#### Records shown:
════════════════════
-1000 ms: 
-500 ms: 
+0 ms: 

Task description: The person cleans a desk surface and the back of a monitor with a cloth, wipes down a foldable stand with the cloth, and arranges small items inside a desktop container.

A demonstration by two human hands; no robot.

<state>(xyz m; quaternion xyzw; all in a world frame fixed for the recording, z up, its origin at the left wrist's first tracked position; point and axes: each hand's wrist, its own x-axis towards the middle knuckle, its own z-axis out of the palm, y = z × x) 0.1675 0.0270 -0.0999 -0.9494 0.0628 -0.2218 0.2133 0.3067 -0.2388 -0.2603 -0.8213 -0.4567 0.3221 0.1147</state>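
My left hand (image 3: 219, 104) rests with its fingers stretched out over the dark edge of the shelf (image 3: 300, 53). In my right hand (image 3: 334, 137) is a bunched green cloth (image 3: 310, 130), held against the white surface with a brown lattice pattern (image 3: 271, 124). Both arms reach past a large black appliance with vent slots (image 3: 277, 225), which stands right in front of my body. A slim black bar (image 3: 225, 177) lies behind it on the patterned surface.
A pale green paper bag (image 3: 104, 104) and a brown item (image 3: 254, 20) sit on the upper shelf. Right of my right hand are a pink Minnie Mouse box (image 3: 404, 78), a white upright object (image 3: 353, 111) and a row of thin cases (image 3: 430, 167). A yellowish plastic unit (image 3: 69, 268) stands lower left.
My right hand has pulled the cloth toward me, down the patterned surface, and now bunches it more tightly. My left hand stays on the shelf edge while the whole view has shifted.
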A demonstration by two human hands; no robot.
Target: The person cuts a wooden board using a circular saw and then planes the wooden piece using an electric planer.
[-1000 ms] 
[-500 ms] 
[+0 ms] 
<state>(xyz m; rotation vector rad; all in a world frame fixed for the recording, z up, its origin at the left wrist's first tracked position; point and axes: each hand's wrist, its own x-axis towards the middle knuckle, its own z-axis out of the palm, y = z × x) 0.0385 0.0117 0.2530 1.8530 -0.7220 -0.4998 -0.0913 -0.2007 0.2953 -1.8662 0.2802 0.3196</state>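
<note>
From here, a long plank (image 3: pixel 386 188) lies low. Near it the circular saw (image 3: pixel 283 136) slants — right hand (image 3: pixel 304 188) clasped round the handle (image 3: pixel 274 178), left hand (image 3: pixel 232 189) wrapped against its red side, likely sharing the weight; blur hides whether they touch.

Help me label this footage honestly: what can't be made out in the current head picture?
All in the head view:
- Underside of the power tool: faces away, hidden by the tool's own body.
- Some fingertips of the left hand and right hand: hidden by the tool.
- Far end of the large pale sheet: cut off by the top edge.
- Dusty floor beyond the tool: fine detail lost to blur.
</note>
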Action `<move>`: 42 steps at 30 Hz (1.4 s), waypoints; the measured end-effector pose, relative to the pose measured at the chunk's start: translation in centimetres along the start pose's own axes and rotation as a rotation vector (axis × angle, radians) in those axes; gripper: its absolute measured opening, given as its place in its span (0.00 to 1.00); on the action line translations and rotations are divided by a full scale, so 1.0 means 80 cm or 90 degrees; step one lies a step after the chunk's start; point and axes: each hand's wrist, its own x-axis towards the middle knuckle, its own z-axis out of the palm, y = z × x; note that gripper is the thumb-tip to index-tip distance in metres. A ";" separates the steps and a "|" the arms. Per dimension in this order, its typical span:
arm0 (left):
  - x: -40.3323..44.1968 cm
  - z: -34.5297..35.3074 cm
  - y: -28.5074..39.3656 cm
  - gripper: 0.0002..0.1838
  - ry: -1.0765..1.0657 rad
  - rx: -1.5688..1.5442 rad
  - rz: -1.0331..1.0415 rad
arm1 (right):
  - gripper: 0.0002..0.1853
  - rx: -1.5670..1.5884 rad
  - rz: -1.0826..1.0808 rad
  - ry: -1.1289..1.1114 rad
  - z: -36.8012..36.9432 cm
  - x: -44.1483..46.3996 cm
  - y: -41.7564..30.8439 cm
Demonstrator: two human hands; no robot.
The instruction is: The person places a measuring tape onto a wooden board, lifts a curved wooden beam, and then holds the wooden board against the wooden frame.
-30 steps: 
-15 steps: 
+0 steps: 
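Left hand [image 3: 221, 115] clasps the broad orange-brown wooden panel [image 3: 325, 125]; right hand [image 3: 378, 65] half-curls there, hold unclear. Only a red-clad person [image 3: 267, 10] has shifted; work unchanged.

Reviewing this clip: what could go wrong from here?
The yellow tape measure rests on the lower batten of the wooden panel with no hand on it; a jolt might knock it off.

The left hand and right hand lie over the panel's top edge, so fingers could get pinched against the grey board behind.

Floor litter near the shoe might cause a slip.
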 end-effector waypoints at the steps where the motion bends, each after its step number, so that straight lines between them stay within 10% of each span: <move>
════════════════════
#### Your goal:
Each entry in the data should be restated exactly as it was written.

#### Output for this task:
-1000 ms: 
-500 ms: 
+0 ms: 

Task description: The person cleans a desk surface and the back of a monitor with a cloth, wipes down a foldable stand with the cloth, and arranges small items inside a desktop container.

A demonstration by two human hands; no robot.

<state>(xyz m; quaternion xyzw; all in a world frame fixed for the recording, z up, its origin at the left wrist's first tracked position; point and axes: each hand's wrist, its own x-axis towards the middle knuckle, its own z-axis out of the palm, y = z × x) 0.1675 0.0270 -0.0999 -0.9494 0.0628 -0.2218 0.2133 0.3067 -0.2388 -0.2603 -0.8213 -0.4567 0.3221 0.1147</state>
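My left hand (image 3: 219, 104) rests with its fingers stretched out over the dark edge of the shelf (image 3: 300, 53). In my right hand (image 3: 334, 137) is a bunched green cloth (image 3: 310, 130), held against the white surface with a brown lattice pattern (image 3: 271, 124). Both arms reach past a large black appliance with vent slots (image 3: 277, 225), which stands right in front of my body. A slim black bar (image 3: 225, 177) lies behind it on the patterned surface.
A pale green paper bag (image 3: 104, 104) and a brown item (image 3: 254, 20) sit on the upper shelf. Right of my right hand are a pink Minnie Mouse box (image 3: 404, 78), a white upright object (image 3: 353, 111) and a row of thin cases (image 3: 430, 167). A yellowish plastic unit (image 3: 69, 268) stands lower left.
My right hand has pulled the cloth toward me, down the patterned surface, and now bunches it more tightly. My left hand stays on the shelf edge while the whole view has shifted.
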A demonstration by two human hands; no robot.
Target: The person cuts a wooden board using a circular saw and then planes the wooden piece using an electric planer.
[-1000 ms] 
[-500 ms] 
[+0 ms] 
<state>(xyz m; rotation vector rad; all in a world frame fixed for the recording, z up, its origin at the left wrist's first tracked position; point and axes: each hand's wrist, its own x-axis towards the middle knuckle, its own z-axis out of the palm, y = z × x) 0.0385 0.0117 0.2530 1.8530 -0.7220 -0.4998 -0.0913 -0.2007 0.2953 -1.8662 0.2802 0.3196</state>
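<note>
From here, a long plank (image 3: pixel 386 188) lies low. Near it the circular saw (image 3: pixel 283 136) slants — right hand (image 3: pixel 304 188) clasped round the handle (image 3: pixel 274 178), left hand (image 3: pixel 232 189) wrapped against its red side, likely sharing the weight; blur hides whether they touch.

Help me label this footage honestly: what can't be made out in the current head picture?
All in the head view:
- Underside of the power tool: faces away, hidden by the tool's own body.
- Some fingertips of the left hand and right hand: hidden by the tool.
- Far end of the large pale sheet: cut off by the top edge.
- Dusty floor beyond the tool: fine detail lost to blur.
</note>
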Action `<move>`: 42 steps at 30 Hz (1.4 s), waypoints; the measured end-effector pose, relative to the pose measured at the chunk's start: translation in centimetres along the start pose's own axes and rotation as a rotation vector (axis × angle, radians) in those axes; gripper: its absolute measured opening, given as its place in its span (0.00 to 1.00); on the action line translations and rotations are divided by a full scale, so 1.0 means 80 cm or 90 degrees; step one lies a step after the chunk's start; point and axes: each hand's wrist, its own x-axis towards the middle knuckle, its own z-axis out of the palm, y = z × x; note that gripper is the thumb-tip to index-tip distance in metres. A ";" separates the steps and a "|" the arms. Per dimension in this order, its typical span:
arm0 (left):
  - x: -40.3323..44.1968 cm
  - z: -34.5297..35.3074 cm
  - y: -28.5074..39.3656 cm
  - gripper: 0.0002..0.1838
  - ry: -1.0765..1.0657 rad
  - rx: -1.5688..1.5442 rad
  - rz: -1.0331..1.0415 rad
arm1 (right):
  - gripper: 0.0002..0.1853
  - rx: -1.5670..1.5884 rad
  - rz: -1.0826..1.0808 rad
  - ry: -1.1289..1.1114 rad
  - z: -36.8012..36.9432 cm
  - x: -44.1483..46.3996 cm
  - y: -41.7564..30.8439 cm
Demonstrator: two human hands; no robot.
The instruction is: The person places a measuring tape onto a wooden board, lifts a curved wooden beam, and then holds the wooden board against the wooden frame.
-30 steps: 
-15 steps: 
+0 steps: 
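Left hand [image 3: 221, 115] clasps the broad orange-brown wooden panel [image 3: 325, 125]; right hand [image 3: 378, 65] half-curls there, hold unclear. Only a red-clad person [image 3: 267, 10] has shifted; work unchanged.

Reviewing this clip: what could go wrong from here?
The yellow tape measure rests on the lower batten of the wooden panel with no hand on it; a jolt might knock it off.

The left hand and right hand lie over the panel's top edge, so fingers could get pinched against the grey board behind.

Floor litter near the shoe might cause a slip.
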 end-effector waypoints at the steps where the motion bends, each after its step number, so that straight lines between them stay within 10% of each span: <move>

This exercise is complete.